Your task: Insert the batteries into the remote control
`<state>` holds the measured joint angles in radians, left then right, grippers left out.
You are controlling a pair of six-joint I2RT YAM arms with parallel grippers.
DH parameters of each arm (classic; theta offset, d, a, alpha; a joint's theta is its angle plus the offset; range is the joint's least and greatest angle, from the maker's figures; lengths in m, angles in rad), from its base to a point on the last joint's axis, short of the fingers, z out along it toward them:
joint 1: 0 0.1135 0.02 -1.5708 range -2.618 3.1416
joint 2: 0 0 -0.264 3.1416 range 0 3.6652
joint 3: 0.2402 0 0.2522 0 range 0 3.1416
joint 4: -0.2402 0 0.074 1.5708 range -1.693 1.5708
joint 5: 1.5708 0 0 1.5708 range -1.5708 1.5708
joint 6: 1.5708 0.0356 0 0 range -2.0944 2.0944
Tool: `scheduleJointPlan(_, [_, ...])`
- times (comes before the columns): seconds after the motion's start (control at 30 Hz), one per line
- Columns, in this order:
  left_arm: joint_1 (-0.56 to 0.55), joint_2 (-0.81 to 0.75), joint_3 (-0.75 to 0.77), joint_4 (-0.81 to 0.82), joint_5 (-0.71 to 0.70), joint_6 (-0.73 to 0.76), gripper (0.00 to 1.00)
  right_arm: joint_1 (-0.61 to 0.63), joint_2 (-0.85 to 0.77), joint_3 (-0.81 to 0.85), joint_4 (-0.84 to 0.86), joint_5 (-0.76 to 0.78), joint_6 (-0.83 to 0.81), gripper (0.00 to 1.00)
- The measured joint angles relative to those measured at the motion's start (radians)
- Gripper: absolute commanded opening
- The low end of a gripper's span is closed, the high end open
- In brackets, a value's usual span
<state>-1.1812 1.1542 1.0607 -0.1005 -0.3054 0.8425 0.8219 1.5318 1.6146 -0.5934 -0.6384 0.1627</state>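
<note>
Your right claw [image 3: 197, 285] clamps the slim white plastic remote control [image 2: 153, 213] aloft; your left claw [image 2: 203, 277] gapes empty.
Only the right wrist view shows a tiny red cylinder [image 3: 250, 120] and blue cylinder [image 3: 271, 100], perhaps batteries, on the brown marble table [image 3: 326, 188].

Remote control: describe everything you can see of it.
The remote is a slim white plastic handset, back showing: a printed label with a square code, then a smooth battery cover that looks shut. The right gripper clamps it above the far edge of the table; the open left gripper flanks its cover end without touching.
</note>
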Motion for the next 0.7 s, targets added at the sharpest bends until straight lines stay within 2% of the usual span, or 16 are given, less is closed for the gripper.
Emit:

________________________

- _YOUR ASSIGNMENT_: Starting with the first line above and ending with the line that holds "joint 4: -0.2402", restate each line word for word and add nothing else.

- _RESPONSE TO THE EXERCISE_:
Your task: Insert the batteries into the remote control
`<state>` holds the measured joint angles in radians, left then right, grippers left out.
You are controlling a pair of six-joint I2RT YAM arms with parallel grippers.
DH parameters of each arm (classic; theta offset, d, a, alpha; a joint's theta is its angle plus the offset; range is the joint's least and greatest angle, from the maker's figures; lengths in m, angles in rad), from its base to a point on the last joint's axis, short of the fingers, z out along it toward them:
joint 1: 0 0.1135 0.02 -1.5708 range -2.618 3.1416
joint 2: 0 0 -0.264 3.1416 range 0 3.6652
joint 3: 0.2402 0 0.2522 0 range 0 3.1416
joint 4: -0.2402 0 0.074 1.5708 range -1.693 1.5708

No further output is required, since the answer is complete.